Bug is archived. No further changes may be made.

To add a comment to this bug, you must first unarchive it, by sending
a message to control AT debbugs.gnu.org, with unarchive 540 in the body.
You can then email your comments to 540 AT debbugs.gnu.org in the normal way.

Toggle the display of automated, internal messages from the tracker.

View this report as an mbox folder, status mbox, maintainer mbox


Report forwarded to bug-submit-list <at> lists.donarmstrong.com, Emacs Bugs <bug-gnu-emacs <at> gnu.org>:
bug#540; Package emacs. Full text and rfc822 format available.

Acknowledgement sent to Juri Linkov <juri <at> jurta.org>:
New bug report received and forwarded. Copy sent to Emacs Bugs <bug-gnu-emacs <at> gnu.org>. Full text and rfc822 format available.

Message #5 received at submit <at> emacsbugs.donarmstrong.com (full text, mbox):

From: Juri Linkov <juri <at> jurta.org>
To: emacs-pretest-bug <at> gnu.org
Subject: 23.0.60; Unicode search bug
Date: Sun, 06 Jul 2008 21:43:23 +0300
There is a weird bug in searching Unicode text.  The search function
fails on Cyrillic letters between codepoints #x0400 and #x041f, but
successfully finds a Cyrillic letter between #x0420 and #x042f.
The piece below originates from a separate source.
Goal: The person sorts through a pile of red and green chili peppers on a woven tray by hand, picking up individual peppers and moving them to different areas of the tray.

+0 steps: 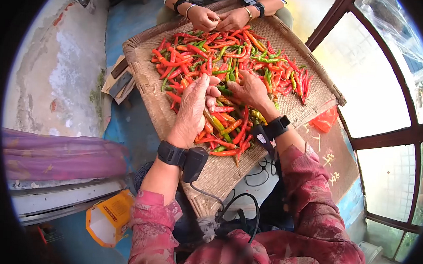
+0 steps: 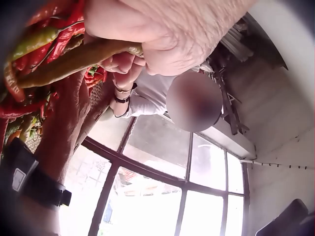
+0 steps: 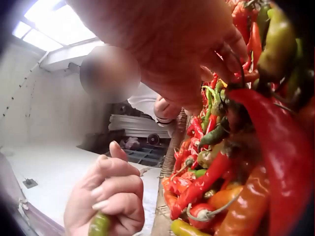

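My left hand (image 1: pixel 192 107), raised over the near part of the woven tray (image 1: pixel 163 112), grips a brownish-green chili pepper (image 2: pixel 74 61). Its stem end is at my fingers in the left wrist view, and its body sticks out past them. In the right wrist view the curled fingers of that hand show round a green end of the pepper (image 3: pixel 100 224). My right hand (image 1: pixel 252 90) reaches down into the heap of red, green and orange chili peppers (image 1: pixel 228 121). Its fingers are bent among them, close by a thin stem; I cannot tell whether they pinch a pepper.
Across the tray, another person's hands (image 1: pixel 221 21) meet over its far edge. A yellow container (image 1: pixel 107 218) stands at the lower left, below a purple cloth (image 1: pixel 64 156). Black cables (image 1: pixel 253 204) hang by the tray's near corner. A framed window (image 1: pixel 374 78) lines the right side.
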Motion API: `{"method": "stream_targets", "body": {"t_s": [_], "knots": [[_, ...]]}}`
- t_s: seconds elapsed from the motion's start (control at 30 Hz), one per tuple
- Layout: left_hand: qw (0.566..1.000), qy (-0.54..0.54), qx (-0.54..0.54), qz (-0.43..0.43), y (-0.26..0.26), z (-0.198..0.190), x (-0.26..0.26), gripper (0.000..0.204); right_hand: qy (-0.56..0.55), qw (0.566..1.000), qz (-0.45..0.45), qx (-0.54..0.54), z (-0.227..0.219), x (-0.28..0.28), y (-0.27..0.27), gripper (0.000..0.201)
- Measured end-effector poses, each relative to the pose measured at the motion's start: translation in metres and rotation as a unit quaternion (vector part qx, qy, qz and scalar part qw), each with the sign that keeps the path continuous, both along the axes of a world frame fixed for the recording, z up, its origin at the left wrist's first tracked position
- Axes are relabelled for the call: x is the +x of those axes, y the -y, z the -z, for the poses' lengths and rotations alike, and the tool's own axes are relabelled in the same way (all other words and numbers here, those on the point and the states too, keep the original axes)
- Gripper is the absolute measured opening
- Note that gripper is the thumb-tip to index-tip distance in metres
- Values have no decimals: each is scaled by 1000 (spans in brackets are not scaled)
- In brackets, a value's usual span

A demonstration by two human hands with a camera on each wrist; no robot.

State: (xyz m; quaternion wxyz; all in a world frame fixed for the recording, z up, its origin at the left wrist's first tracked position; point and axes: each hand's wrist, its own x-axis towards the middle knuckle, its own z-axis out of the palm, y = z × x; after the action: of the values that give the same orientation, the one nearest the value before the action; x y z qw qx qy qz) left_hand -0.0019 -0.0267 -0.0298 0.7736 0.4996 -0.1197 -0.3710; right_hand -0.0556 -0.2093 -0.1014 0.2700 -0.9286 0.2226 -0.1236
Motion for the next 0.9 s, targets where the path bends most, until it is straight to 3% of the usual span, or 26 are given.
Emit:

I tried to debug this and see that in case of failure
it calls `boyer_moore', and in case of successful search
it calls `simple_search'.  I checked the Unicode properties,
but everything seems correct.

This bug didn't exist before the Unicode merge.

The easiest way to reproduce it: run `emacs -Q',
put in the *scratch* buffer the following 4 lines
(note the leading space):

(search-forward " П" nil t)
(search-forward " Р" nil t)
 П
 Р

and type `C-x C-e' after each of first two lines.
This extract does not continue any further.